В шесть часов вечера отец Варнава был уже в Сергиевом Посаде и по дороге в «Пещеры» заехал навестить безнадежно больную г-жу Е. С. Кроткову, начальницу Дома призрения. Напутствованная Святыми Тайнами, преподанными ей тогда же старцем, мирно отошла ко Господу «редкая, незаменимая Елизавета», как отозвался о ней батюшка. Об этом отец Варнава сообщил письмом в Иверский монастырь. Письмо это было получено в четверг, 16 февраля, то есть накануне кончины старца. Написанное отцом Варнавой собственноручно, оно являет собою свидетельство его стараний доставить утешение и успокоение своим «дочкам»: возможность самому писать должна была, по его мысли, быть для них успокоительным признаком. Но чрезвычайно неровный почерк, неразборчивость и неправильность слов говорят лишь о том, что и зрение его было совсем слабо, и рука с трудом владела пером. Вот это последнее его письмо: «Елизата <Елизавета> [42] Кроткова померла 8 часов вечера понедельник, хороним в богадельне <Доме призрения> под церковью. Мне теперь здорье <здоровье> слава Богу, купил я себе очки, теперь вижу хорошо…»
Вторник первой седмицы отец Варнава провел в своих обычных занятиях: в молитве, исповедовал богомольцев, присутствовал на панихиде по новопреставленной Елизавете, отпевание и погребение которой было назначено на четверг, 16 февраля.

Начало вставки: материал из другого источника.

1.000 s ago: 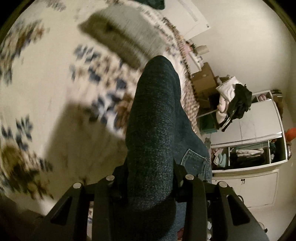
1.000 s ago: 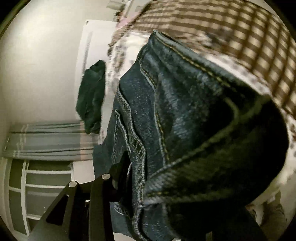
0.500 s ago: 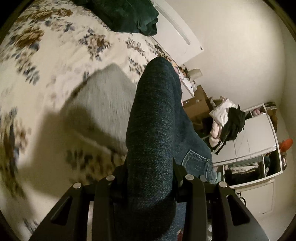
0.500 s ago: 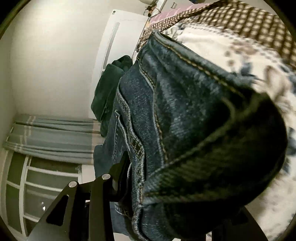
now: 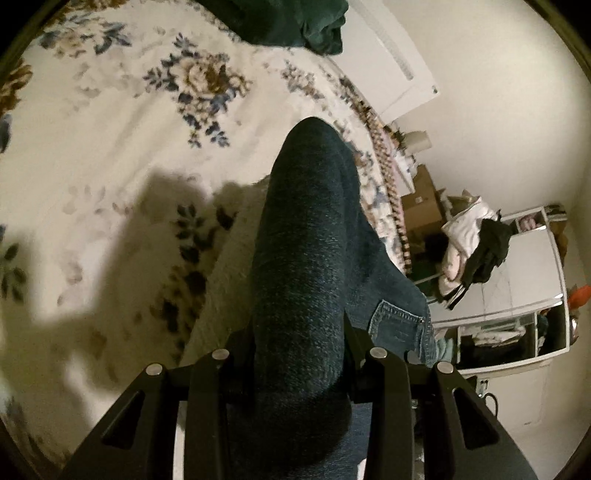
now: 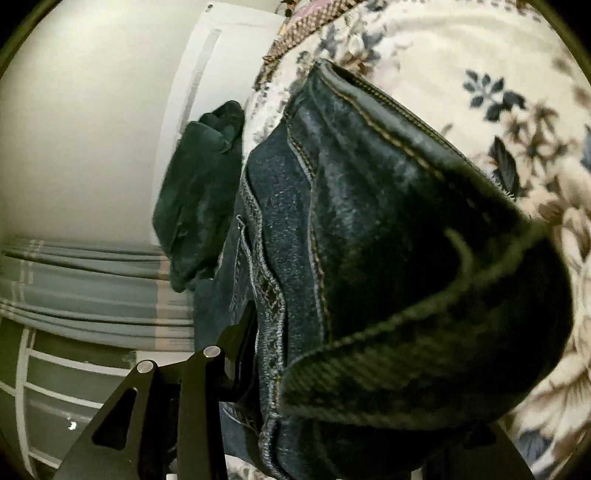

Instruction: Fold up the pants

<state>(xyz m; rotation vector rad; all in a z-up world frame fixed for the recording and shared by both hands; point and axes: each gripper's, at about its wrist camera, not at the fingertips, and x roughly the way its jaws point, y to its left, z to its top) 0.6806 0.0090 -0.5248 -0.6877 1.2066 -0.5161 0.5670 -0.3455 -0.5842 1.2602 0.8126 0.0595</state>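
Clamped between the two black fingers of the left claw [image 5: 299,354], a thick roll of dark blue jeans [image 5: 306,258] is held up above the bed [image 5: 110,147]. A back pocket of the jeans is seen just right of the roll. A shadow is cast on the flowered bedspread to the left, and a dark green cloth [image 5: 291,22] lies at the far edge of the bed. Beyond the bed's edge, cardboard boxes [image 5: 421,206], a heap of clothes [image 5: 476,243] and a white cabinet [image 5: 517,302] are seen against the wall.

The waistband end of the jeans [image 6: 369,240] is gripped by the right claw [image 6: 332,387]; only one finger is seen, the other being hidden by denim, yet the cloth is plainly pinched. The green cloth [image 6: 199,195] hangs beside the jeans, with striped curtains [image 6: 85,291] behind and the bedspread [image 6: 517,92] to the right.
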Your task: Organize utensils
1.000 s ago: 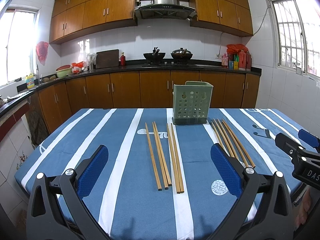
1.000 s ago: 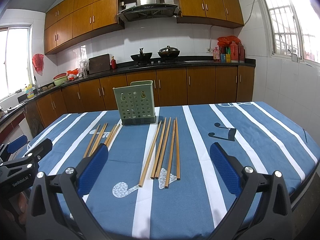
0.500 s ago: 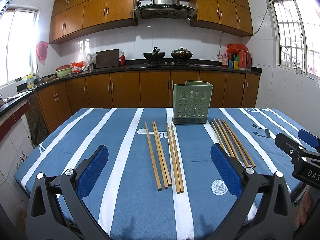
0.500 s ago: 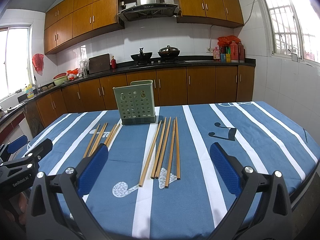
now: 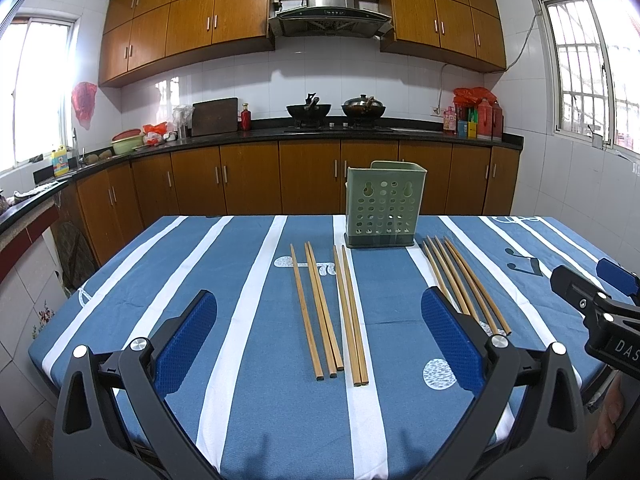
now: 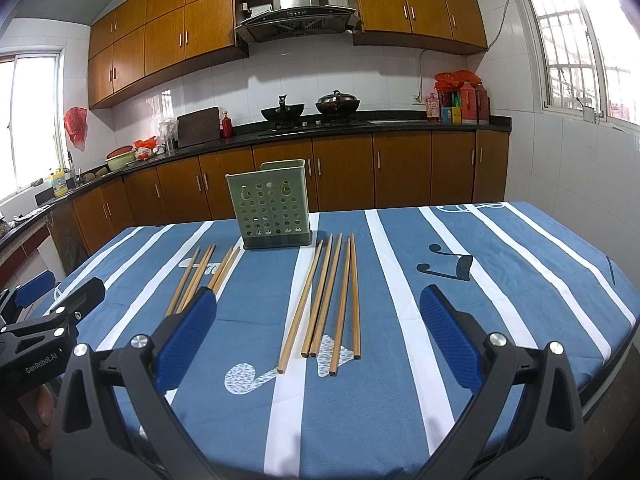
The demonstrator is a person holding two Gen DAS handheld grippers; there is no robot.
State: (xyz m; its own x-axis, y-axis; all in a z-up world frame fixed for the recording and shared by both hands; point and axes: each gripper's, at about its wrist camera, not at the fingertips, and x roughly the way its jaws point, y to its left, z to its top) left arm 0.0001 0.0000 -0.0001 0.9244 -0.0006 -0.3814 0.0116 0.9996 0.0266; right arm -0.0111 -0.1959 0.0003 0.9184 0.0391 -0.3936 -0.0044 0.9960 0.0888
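A kitchen table covered by a blue cloth with white stripes (image 5: 248, 320) holds two groups of wooden chopsticks and a pale green perforated utensil holder (image 5: 382, 210) standing upright near the far edge. The left group of chopsticks (image 5: 328, 312), five sticks lying roughly parallel, sits directly ahead of the left gripper (image 5: 318, 336), whose blue-padded fingers are spread wide and hold nothing. The right group of chopsticks (image 6: 326, 300), also five sticks, lies ahead of the right gripper (image 6: 318, 334), likewise spread wide and empty. Both groups lie on the cloth just in front of the holder, one to each side of it, and none of the sticks is inside it. Compared with the views from a second and half a second ago, nothing has shifted: the grippers hover in the same spots above the near edge of the table, and every stick lies where it was. This reads as a pause at the very start of the task, with all the sorting undone. The likely first move is to lower one gripper over its nearest group and close on the sticks.
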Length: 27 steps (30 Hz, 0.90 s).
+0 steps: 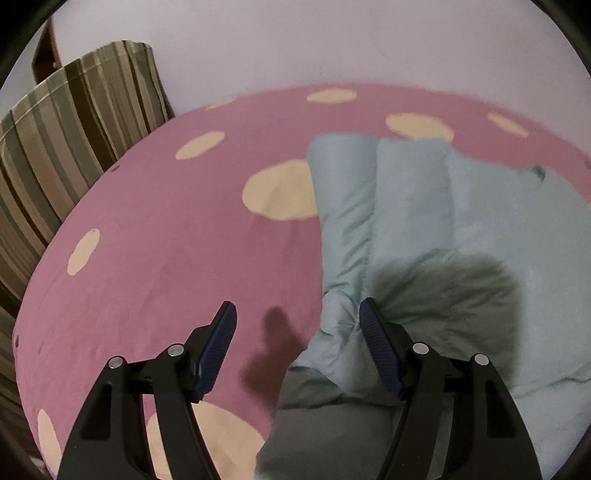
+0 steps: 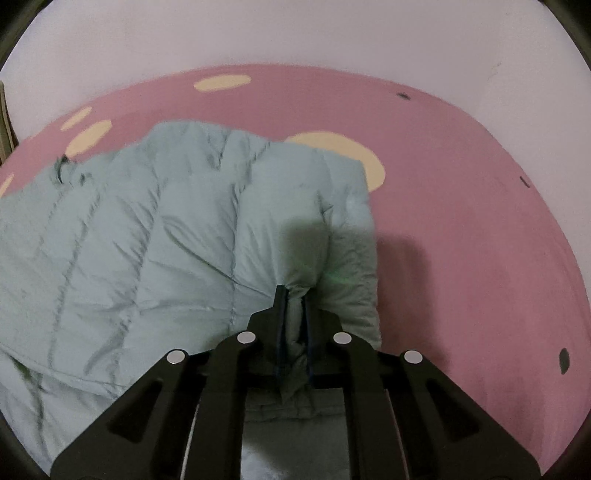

В среду старца посетил преосвященный Трифон (Туркестанов), епископ Дмитровский, викарий Московский [43], прибывший на погребение госпожи Е. С. Кротковой. Несмотря на свою болезнь, старец не уклонился от участия в продолжительном архиерейском служении и совершил последнюю литургию совместно с преосвященным Трифоном перед погребением почившей. Во время литургии отец Варнава обратился к Кириллу, одному из своих учеников, келейнику из мирян, всегда сопровождавшему его в путешествиях, и, слегка ударяя его по плечу, тихо сказал ему: «Не выходи из алтаря до окончания святой литургии — на памяти будет…» После погребения тотчас же батюшка отбыл в свою обитель и дорогой говорил: «Ну, Кирилл, счастлив ты! Больше такой службы уже не увидишь». В скиту старец сказал встречавшему его келейнику отцу Порфирию: «Сожалею, что ты не приехал к обедне; такая была обедня в моей жизни, что ты век бы ее помнил». Через некоторое время добавил: «Хоть и торжественное это было служение в богадельне, а вот у вас в воскресенье будет еще торжественнее: пар десять вас выйдет тогда!» — «Батюшка, — заметил ему один иеродиакон, — да ведь это будет день Православия, а у нас его не справляют так уж особенно торжественно!» — «Ну вот, посмотри, сынок, помянешь ты тогда меня», — весело повторил старец и принялся за разборку корреспонденции. Келейник и секретарь о. Е. помогали ему, распечатывая и прочитывая письма и телеграммы. «Вскрыл я, — вспоминает о. Е., — телеграмму с Выксы, из Иверского, говорю батюшке, что сестры тревожатся за него и просят сообщить о своем здоровье. А батюшка, как бы не расслышав или не поняв меня, спрашивает: „А что же они тревожатся?..“ Я повторил ему, что они просят написать им о его здоровье, затем спрашиваю: „Что благословите им написать?“ — „Напиши им, — вставая, ответил старец, — что отец Варнава умер“».